Bestiary · Queen Goddess / Fate Goddess

Frigg

Frigg: Odin's wife, queen of Asgard, the goddess who knew all fates but spoke none. She could not save Baldr even though she saw his death coming.

Frigg
Type Queen Goddess / Fate Goddess
Origin Norse / Germanic
Period Proto-Germanic period – Christianization of Scandinavia (c. 1100 CE)
Primary Sources
  • Snorri Sturluson, Prose Edda / Gylfaginning (c. 1220)
  • Lokasenna (Poetic Edda): Loki accuses Frigg of infidelity
  • Völuspá (Poetic Edda): Frigg weeps for Baldr
  • Paul the Deacon, Historia Langobardorum (8th century): Frea/Frigg tricks Wodan
Related Beings
Earth Mother
View on Google Maps ↗

Frigg sat in Fensalir and knew what would happen to everyone. Snorri says she “knows the fates of men, though she speaks no prophecy.” She carried knowledge without acting on it, or without being able to act on it. The distinction matters, and the sources do not clarify which it was.

The Oaths

When Baldr began having dreams of his own death, Frigg traveled through creation and extracted oaths from everything: fire, water, iron, stone, earth, trees, diseases, animals, serpents, poison. Everything swore not to harm Baldr. She overlooked the mistletoe because it seemed too young and too small to matter. Loki found the gap, fashioned a dart from it, and guided the blind god Höðr’s hand. Baldr died.

The Lombard Story

Paul the Deacon, writing in the eighth century, preserves a story in which Frea (Frigg) outwits her husband Wodan (Odin). The Winnili tribe asks Frea for help in battle. She tells their women to tie their hair around their faces like beards and stand in front of Wodan’s window at dawn.
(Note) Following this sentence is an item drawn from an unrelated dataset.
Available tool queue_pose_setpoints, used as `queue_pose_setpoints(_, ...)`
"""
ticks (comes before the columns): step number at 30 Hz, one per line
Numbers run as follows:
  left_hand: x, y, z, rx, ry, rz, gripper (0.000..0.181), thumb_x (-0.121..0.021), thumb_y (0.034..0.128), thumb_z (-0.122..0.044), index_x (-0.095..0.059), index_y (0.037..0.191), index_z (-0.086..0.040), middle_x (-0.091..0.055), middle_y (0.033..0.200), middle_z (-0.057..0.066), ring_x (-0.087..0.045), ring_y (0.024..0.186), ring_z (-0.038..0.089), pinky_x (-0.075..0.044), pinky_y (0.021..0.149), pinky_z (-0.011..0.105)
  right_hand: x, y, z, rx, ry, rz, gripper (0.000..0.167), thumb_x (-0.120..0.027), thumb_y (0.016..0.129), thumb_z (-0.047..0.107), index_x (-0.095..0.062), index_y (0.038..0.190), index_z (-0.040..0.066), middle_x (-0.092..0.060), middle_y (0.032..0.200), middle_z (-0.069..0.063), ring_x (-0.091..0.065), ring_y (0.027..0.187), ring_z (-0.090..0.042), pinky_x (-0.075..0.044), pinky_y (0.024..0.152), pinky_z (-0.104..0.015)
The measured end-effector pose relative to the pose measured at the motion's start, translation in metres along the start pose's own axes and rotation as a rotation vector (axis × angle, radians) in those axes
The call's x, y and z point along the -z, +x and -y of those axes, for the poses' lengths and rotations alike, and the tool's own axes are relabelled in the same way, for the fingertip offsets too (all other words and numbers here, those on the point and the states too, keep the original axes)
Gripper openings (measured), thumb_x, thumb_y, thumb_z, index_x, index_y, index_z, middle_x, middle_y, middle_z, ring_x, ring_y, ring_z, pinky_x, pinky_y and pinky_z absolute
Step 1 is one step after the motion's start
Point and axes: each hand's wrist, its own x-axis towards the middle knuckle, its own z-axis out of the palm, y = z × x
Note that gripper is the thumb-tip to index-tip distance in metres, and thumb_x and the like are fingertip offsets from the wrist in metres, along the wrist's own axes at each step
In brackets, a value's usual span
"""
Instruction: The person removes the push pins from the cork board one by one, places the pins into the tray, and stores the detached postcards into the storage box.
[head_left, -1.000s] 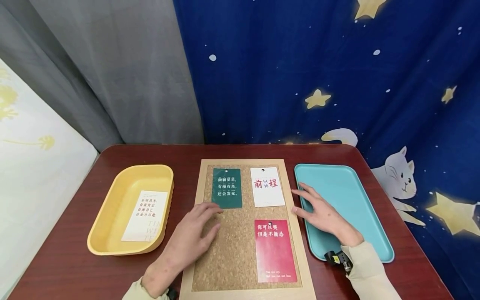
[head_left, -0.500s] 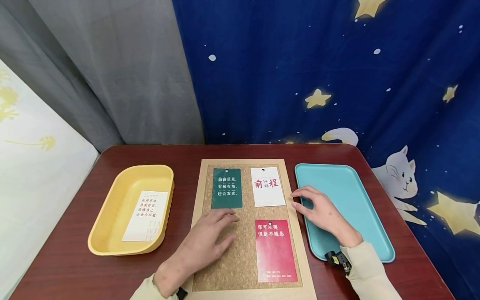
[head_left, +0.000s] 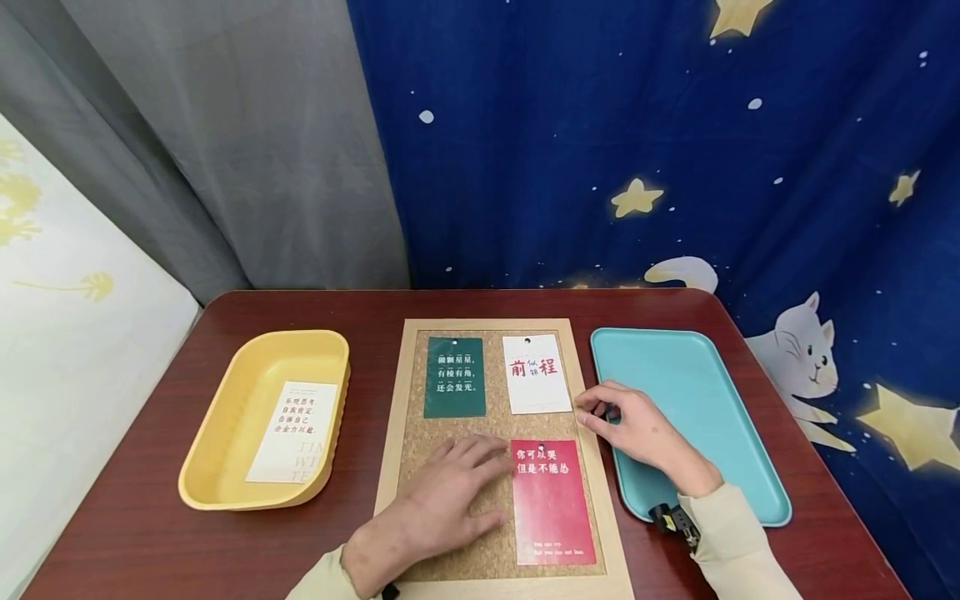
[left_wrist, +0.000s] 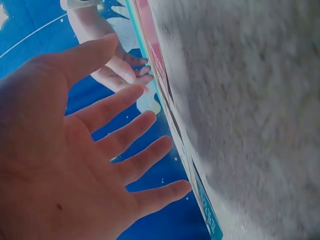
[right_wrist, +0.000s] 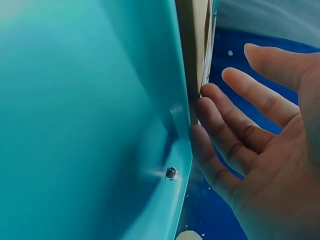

Wodan wakes, sees them, and asks “Who are those long-beards?” The name sticks. They become the Langobards, the Lombards. The story shows a Germanic tradition in which Frigg was clever enough to trick the Allfather.

Frigg and Freyja

Some scholars argue that Frigg and Freyja were originally the same goddess. Both are associated with love, both with foresight, and the linguistic connection between Frigg and the Old Norse word for “beloved” (frjá) overlaps with Freyja’s own name. In the continental Germanic tradition, only Frigg (as Frija) appears. The separation into two figures may belong to Scandinavian developments in the later Norse period.

Sources

Bibliography. The same list is held in the article’s frontmatter for the citation tools that read it programmatically.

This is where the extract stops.